Metakovan, the founder of Metapurse, a fund that collects “non-fungible tokens” or NFTs, said he would pay for Christie’s work and fees in Ether, a cryptocurrency. “While we are talking, I am sending the last transaction,” he said.
The work he bought, “Everydays – The First 5000 Days”, is a collage of all the images that digital artist Mike Winkelmann, known as Beeple, has posted online since 2007. The image was specially created, or “coined”, by artist for the timed online auction of a Christie’s lot as an NFT. These digital collectibles have no physical existence, but receive proof of ownership and authenticity using blockchain technology. “Everydays”, a JPG, was the first digital NFT auctioned by Christie’s.
For the sale of the NFT, the value of which was far from clear at first, Christie’s offered to accept the ether payment for the first time, a move that some saw as reinforcing the currency’s legitimacy. But the auction house has so far not announced its willingness to accept cryptocurrencies for the more traditional works of art it sells.
With bids that started at just $ 100, the two-week auction was extended for about 90 seconds while a flurry of last-minute bids raised the price to the equivalent of $ 69.3 million, and Metakovan, whose real name did not was the winning bidder, according to Christie’s. The result made Beeple, little known in the mainstream art world, the third most expensive live artist at auction, after David Hockney and Jeff Koons.
“I was very anxious at the end,” said Metakovan, who had only bid at a Christie’s auction, recalling the final online bidding frenzy during the 90-second extension to the Beeple sale. “But I’m used to bidding on crypto auctions,” said Metakovan. “I don’t know how I would have done if it were a live sale.”
The underbidder, Justin Sun, the founder of the blockchain network BitTorrent, said earlier Twitter that “he was outbid by another buyer in the last 20 seconds by $ 250,000”.
Metakovan said his fund’s collection, founded in 2016, never sold an acquisition and was acquiring a wide variety of NFTs.
“We see NFTs as a bigger space; there are so many different types, ”said Metakovan, who started his collection in 2016 by buying land in virtual worlds. In 2019, he paid about $ 111,000 in an auction for “1-1-1”, the first digital car in the F1® Delta Time blockchain game. It was the NFT with the highest price sold that year.

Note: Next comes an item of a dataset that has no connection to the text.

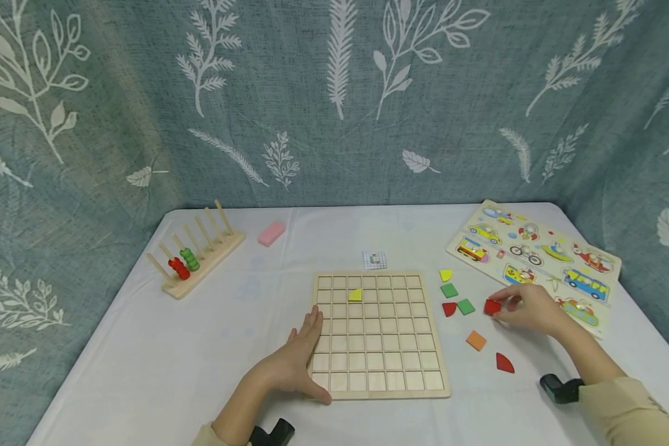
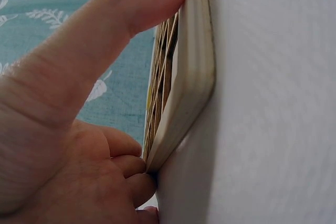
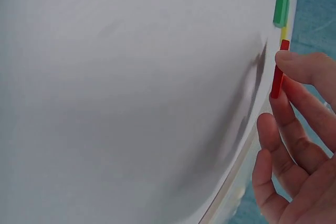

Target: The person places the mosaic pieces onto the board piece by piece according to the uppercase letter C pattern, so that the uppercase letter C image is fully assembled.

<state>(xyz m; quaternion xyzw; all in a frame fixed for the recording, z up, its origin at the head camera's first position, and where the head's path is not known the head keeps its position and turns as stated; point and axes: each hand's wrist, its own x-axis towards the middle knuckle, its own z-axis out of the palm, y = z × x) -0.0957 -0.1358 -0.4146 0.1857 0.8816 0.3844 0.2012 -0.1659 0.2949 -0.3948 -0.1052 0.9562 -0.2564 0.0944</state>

Last December, the Metakovan collection also acquired a complete collection of 20 Beeple NFT works on the specialized online market Nifty Gateway.
But paying the equivalent of $ 69.3 million (which were converted to 42,329,453 Ether) for a Beeple, for a work of art that doesn’t physically exist? He said he felt it was a good deal. “This still has a long way to go,” said Metakovan.